Exercise aim: Here is a listing. Reproduce it exactly.

Data records:
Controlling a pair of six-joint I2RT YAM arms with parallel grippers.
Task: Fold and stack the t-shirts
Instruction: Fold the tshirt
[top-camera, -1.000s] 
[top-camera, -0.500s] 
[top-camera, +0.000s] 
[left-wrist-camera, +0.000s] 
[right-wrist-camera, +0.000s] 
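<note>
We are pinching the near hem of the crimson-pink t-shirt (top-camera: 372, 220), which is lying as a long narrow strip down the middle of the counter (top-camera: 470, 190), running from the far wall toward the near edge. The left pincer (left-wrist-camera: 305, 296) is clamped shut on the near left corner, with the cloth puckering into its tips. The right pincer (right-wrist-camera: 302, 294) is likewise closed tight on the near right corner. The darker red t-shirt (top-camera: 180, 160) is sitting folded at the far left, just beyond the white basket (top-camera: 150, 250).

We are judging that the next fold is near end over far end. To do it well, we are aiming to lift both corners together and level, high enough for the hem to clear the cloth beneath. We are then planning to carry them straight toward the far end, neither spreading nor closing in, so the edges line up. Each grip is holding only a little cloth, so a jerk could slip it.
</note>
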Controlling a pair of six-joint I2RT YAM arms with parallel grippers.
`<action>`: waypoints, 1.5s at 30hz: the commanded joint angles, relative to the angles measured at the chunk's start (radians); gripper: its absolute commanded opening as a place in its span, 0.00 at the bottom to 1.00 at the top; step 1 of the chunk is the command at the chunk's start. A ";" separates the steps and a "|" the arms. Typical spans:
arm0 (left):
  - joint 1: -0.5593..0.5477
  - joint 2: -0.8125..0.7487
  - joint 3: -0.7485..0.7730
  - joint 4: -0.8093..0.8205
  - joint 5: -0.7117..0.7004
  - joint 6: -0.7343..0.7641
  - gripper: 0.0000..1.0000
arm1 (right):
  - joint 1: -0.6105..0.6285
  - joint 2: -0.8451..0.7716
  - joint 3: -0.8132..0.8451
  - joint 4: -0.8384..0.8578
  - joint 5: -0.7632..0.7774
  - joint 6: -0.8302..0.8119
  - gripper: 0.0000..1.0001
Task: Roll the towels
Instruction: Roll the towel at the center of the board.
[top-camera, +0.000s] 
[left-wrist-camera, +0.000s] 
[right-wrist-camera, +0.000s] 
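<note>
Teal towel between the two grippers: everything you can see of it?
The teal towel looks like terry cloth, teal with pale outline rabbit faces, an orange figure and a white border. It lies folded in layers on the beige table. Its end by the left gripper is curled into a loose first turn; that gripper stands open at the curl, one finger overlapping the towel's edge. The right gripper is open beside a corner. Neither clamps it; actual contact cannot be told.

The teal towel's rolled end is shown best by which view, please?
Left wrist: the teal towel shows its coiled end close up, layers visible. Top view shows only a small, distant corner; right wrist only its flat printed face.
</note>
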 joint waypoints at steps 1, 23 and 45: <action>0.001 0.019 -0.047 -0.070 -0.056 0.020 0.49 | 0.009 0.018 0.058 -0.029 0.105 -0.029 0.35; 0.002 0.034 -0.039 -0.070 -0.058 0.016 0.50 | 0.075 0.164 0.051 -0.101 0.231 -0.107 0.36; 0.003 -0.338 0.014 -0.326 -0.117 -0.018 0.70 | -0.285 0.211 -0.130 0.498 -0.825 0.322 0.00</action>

Solution for this task:
Controlling a pair of six-joint I2RT YAM arms with parallel grippers.
Task: Fold and stack the t-shirts
Instruction: Fold the tshirt
[top-camera, -1.000s] 
[top-camera, -0.500s] 
[top-camera, +0.000s] 
[left-wrist-camera, +0.000s] 
[right-wrist-camera, +0.000s] 
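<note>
We are pinching the near hem of the crimson-pink t-shirt (top-camera: 372, 220), which is lying as a long narrow strip down the middle of the counter (top-camera: 470, 190), running from the far wall toward the near edge. The left pincer (left-wrist-camera: 305, 296) is clamped shut on the near left corner, with the cloth puckering into its tips. The right pincer (right-wrist-camera: 302, 294) is likewise closed tight on the near right corner. The darker red t-shirt (top-camera: 180, 160) is sitting folded at the far left, just beyond the white basket (top-camera: 150, 250).

We are judging that the next fold is near end over far end. To do it well, we are aiming to lift both corners together and level, high enough for the hem to clear the cloth beneath. We are then planning to carry them straight toward the far end, neither spreading nor closing in, so the edges line up. Each grip is holding only a little cloth, so a jerk could slip it.
</note>
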Controlling a pair of six-joint I2RT YAM arms with parallel grippers.
`<action>`: waypoints, 1.5s at 30hz: the commanded joint angles, relative to the angles measured at the chunk's start (radians); gripper: its absolute commanded opening as a place in its span, 0.00 at the bottom to 1.00 at the top; step 1 of the chunk is the command at the chunk's start. A ";" separates the steps and a "|" the arms. Typical spans:
arm0 (left):
  - joint 1: -0.5593..0.5477
  - joint 2: -0.8125..0.7487
  - joint 3: -0.7485..0.7730
  - joint 4: -0.8093..0.8205
  - joint 5: -0.7117..0.7004
  - joint 6: -0.7343..0.7641
  - gripper: 0.0000..1.0000
arm1 (right):
  - joint 1: -0.6105..0.6285
  - joint 2: -0.8451..0.7716
  - joint 3: -0.8132..0.8451
  - joint 4: -0.8384..0.8578
  - joint 5: -0.7632..0.7774
  - joint 6: -0.8302..0.8119
  - gripper: 0.0000..1.0001
Task: Roll the towels
Instruction: Roll the towel at the center of the board.
[top-camera, +0.000s] 
[left-wrist-camera, +0.000s] 
[right-wrist-camera, +0.000s] 
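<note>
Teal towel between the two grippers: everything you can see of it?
The teal towel looks like terry cloth, teal with pale outline rabbit faces, an orange figure and a white border. It lies folded in layers on the beige table. Its end by the left gripper is curled into a loose first turn; that gripper stands open at the curl, one finger overlapping the towel's edge. The right gripper is open beside a corner. Neither clamps it; actual contact cannot be told.

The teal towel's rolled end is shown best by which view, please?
Left wrist: the teal towel shows its coiled end close up, layers visible. Top view shows only a small, distant corner; right wrist only its flat printed face.
</note>
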 joint waypoints at steps 1, 23 and 45: <action>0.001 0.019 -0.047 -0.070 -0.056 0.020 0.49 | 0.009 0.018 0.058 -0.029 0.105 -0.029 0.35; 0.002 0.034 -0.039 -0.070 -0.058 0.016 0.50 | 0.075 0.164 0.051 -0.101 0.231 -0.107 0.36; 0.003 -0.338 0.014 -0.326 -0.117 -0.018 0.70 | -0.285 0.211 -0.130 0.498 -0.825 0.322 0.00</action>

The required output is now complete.